On 9/24/07, * daizisheng* [EMAIL PROTECTED]
mailto:[EMAIL PROTECTED] wrote:
the problem is you need a hash table to maintain all the keywords,:)
because they do not have to be a single characters, or you can
store them in
array, but then you need binary search,:)
Vishal 写道:
How about keeping two pointers - startp and endp.
Keep a count of frequencies of keywords between startp and endp,
both
inclusive. We can use an array / hash table for this.
Now, the minimum length substring has to start with a keyword
and has
to end with a keyword.
1. Initially startp=0 and endp=1. L = infinity
2. Increment endp till you encounter a keyword or it exceeds the
total
length. Update frequencies. Check if you have all the keywords.
(This
can be done in O(1) using a bitmap or similar). If it exceeds the
total length, QUIT.
3. If the str(startp,endp) contains all keywords and length L,
save
values of startp and endp.
4. Now, increment startp, till you get a keyword. If the
str(startp,endp) still contains all keywords, update saved values of
startp and endp.
5. Repeat step 4 till str(startp,endp) does NOT contain all
keywords.
6. Goto step 2.
The final values of startp and endp should give you the minimum
summary.
Since both values go from 0 to N-1, its O(N).
~Vishal
On 9/24/07, *daizisheng* [EMAIL PROTECTED]
mailto:[EMAIL PROTECTED]
mailto:[EMAIL PROTECTED] mailto:[EMAIL PROTECTED] wrote:
I think hash method is ok, at lease in expectation way it's
O(n)
why not use it? it's very effeciently
I think there should be some worst case O(n) algorithm, but
it will be
more complex and not as effecient as the above one in practise
Sticker 写道:
Declare: this question is originally from Google. The
original form
is: given a document, how to find a shortest summary
containing all
the key words. After translated, it will be: given a
sequence,
how to
find a shortest substring that contains all the items
required.
Example: a sequence abaccdefgacel and a set of key words
a, c,
d and e. The shortest substring contianing all of the key
words is
accde.
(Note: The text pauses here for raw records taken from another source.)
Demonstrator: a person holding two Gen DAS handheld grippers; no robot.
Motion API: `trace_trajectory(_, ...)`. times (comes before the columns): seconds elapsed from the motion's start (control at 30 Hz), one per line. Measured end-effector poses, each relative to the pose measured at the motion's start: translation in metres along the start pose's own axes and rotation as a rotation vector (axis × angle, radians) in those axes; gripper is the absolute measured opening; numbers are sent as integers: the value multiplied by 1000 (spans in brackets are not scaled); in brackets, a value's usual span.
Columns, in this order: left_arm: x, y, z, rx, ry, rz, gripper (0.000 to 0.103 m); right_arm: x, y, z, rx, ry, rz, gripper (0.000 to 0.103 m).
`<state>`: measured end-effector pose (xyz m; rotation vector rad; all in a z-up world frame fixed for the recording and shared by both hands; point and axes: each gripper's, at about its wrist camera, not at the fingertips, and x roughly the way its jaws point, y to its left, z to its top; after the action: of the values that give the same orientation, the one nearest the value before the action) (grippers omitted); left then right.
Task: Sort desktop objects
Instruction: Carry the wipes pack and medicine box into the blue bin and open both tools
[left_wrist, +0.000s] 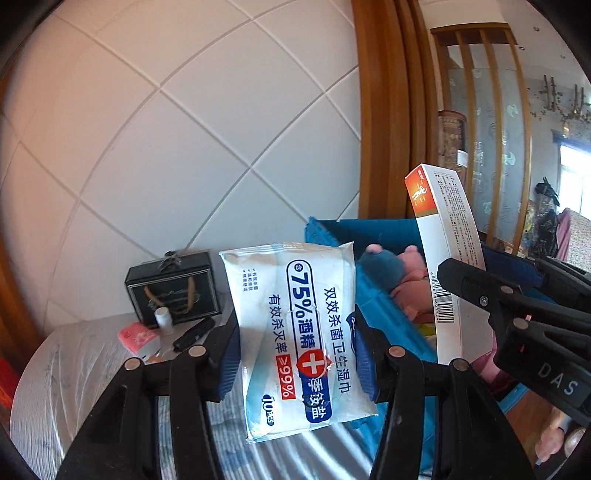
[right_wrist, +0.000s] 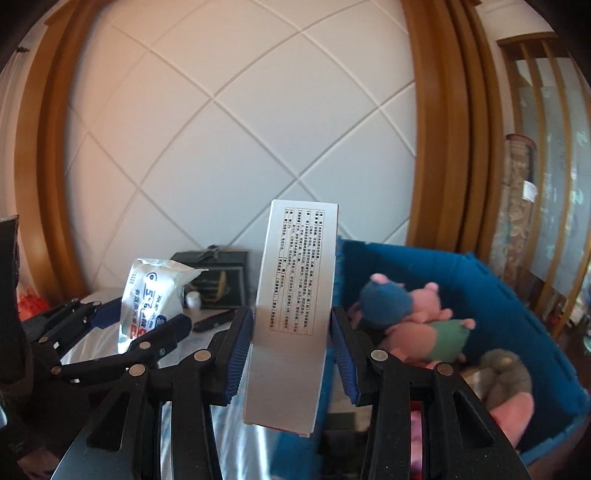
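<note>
The left gripper (left_wrist: 295, 354) is clamped on a wipes pack (left_wrist: 295, 332), its blue pads pressed against the two long edges, and the pack is held up off the table (left_wrist: 74, 369) with its printed face toward the camera. Just to the right, the right gripper (right_wrist: 291, 350) grips a box (right_wrist: 295, 314), a long white carton standing nearly upright between the pads; its orange end (left_wrist: 419, 192) points up in the left view. Both things hang in the air near the left edge of a blue bin (right_wrist: 498, 295), which sits to the right and already holds soft toys (right_wrist: 406, 314) in pink, blue and green.

Farther back on the table, against the tiled wall (left_wrist: 184, 129), stands a black gift bag (left_wrist: 173, 291). In front of it are a small white bottle (left_wrist: 164, 319), a black pen (left_wrist: 194, 334) lying flat, and a pink pack (left_wrist: 138, 338) to the left. A wooden frame (left_wrist: 384, 110) runs up the wall to the right.
</note>
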<state>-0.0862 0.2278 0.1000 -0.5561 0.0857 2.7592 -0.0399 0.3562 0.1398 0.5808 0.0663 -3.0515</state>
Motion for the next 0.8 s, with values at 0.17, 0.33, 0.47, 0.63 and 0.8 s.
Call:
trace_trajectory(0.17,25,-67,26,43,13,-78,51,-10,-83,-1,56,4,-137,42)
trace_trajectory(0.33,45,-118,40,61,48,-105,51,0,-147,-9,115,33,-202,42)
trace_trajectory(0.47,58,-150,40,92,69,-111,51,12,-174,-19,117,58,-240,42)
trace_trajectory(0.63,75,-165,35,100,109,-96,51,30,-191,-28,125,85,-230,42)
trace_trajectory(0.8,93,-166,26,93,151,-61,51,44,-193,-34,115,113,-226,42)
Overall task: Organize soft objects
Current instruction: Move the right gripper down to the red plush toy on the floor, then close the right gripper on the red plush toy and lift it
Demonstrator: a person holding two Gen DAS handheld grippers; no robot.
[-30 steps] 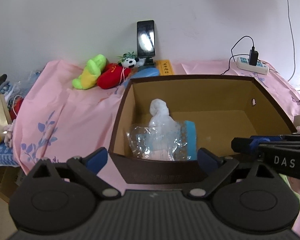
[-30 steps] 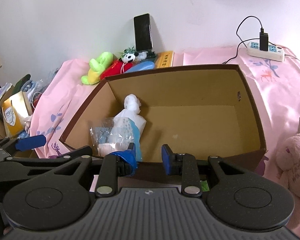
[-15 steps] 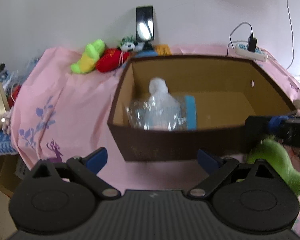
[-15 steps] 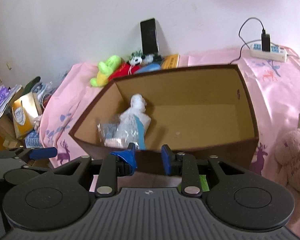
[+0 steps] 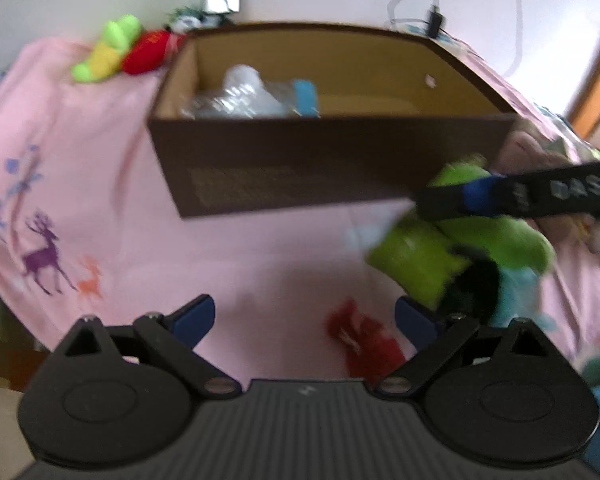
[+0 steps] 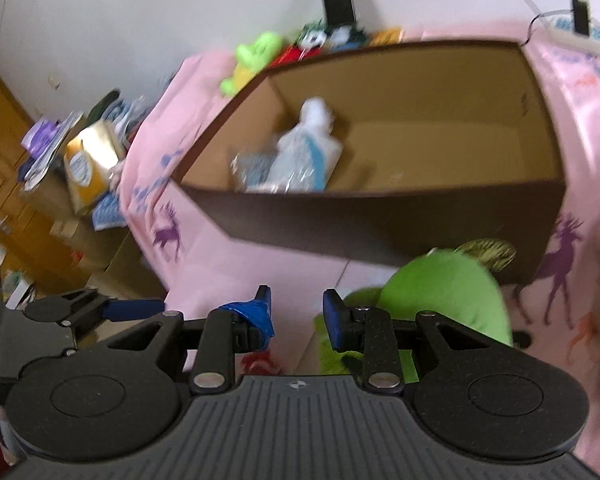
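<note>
While both grippers are angled down:
Left gripper (image 5: 305,318): spread wide, nothing held.
Right gripper (image 6: 296,312): narrowly parted, empty, beside green plush toy (image 6: 452,296).

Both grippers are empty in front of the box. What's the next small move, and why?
Probably ease the right gripper down and to its right onto the green plush, then close. Its jaws stand apart with nothing between them, the plush lies just beside them on the pink cloth, and the box behind has room.
</note>
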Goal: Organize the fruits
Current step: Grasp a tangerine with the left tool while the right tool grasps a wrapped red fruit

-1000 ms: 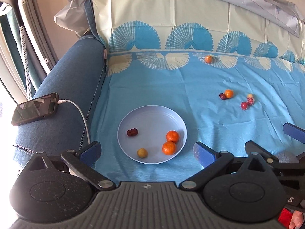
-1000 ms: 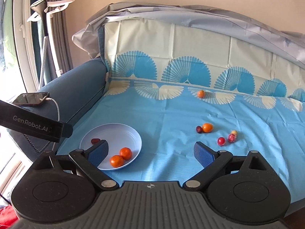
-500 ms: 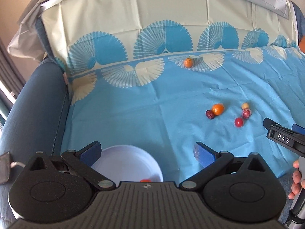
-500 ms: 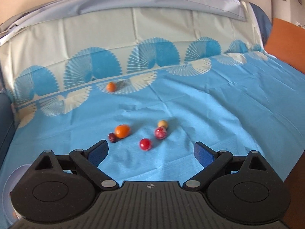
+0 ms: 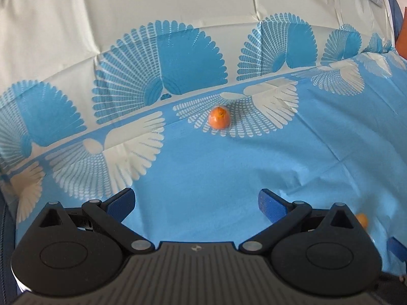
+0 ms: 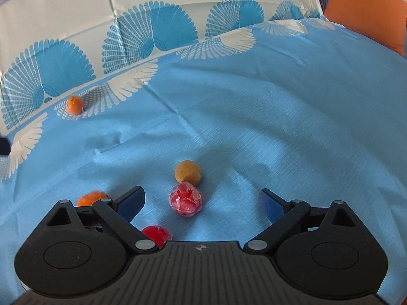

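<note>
My left gripper (image 5: 197, 202) is open and empty above the blue cloth, with a small orange fruit (image 5: 219, 117) ahead of it near the sofa back. Another orange fruit (image 5: 361, 219) peeks out behind its right finger. My right gripper (image 6: 202, 203) is open and empty, low over a red wrapped fruit (image 6: 186, 200) that lies between its fingers. A tan round fruit (image 6: 187, 172) sits just beyond it, a red fruit (image 6: 155, 234) just below the left finger, and an orange fruit (image 6: 92, 198) behind that finger. The far orange fruit (image 6: 74, 105) shows at the left. The plate is out of view.
The blue and cream patterned cloth (image 5: 254, 167) covers the sofa seat and rises up the backrest (image 5: 152, 25). An orange cushion (image 6: 368, 10) stands at the far right. A blue finger of the other gripper (image 5: 396, 251) shows at the left wrist view's right edge.
Both grippers have moved forward and lower over the cloth. The plate has left both views. The right gripper now brackets the red wrapped fruit; the left has neared the far orange fruit.
</note>
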Motion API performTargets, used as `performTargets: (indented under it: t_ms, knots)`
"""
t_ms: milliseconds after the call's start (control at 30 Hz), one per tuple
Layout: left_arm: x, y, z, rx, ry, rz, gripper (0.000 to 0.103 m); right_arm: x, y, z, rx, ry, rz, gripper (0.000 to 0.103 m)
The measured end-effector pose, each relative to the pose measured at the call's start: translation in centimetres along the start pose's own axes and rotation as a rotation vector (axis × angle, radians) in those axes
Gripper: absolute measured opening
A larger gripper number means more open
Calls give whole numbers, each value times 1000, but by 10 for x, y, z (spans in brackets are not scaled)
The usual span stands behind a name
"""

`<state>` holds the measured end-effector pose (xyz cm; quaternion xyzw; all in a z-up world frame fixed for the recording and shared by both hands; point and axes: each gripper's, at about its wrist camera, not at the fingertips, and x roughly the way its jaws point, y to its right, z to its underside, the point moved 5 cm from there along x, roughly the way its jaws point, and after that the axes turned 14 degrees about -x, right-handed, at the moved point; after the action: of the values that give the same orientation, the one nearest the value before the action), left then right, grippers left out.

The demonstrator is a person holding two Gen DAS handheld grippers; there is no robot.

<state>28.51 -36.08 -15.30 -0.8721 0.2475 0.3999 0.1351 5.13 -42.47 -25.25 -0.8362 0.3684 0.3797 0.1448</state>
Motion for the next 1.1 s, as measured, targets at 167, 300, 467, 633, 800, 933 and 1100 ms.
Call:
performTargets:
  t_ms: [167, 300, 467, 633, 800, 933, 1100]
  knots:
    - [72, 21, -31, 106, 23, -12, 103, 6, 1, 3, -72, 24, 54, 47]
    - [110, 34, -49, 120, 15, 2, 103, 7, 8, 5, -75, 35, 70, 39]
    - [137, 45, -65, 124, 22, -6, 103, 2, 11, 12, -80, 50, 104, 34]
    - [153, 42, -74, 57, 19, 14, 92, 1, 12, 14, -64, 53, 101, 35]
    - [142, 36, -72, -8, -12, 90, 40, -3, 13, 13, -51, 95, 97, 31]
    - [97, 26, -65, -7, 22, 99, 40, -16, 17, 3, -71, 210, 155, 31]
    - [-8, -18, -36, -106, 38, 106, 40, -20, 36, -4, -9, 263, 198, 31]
Find one of such shortest substrings. In the original
question, there is time complexity boundary O(N), where N
is the
length of the sequence.
To me, this problem is rather questionable. So far my solution
requires a hash table that gives no conflict and can locate a
key word
in O(1) time. Otherwise the time complexity will
definitely be
related
to the number of key words.
Does anyone have idea for a O(N) algorithm to solve this
problem?
yes, that's we need. but seems the starter of this thread who did not
like hash,:)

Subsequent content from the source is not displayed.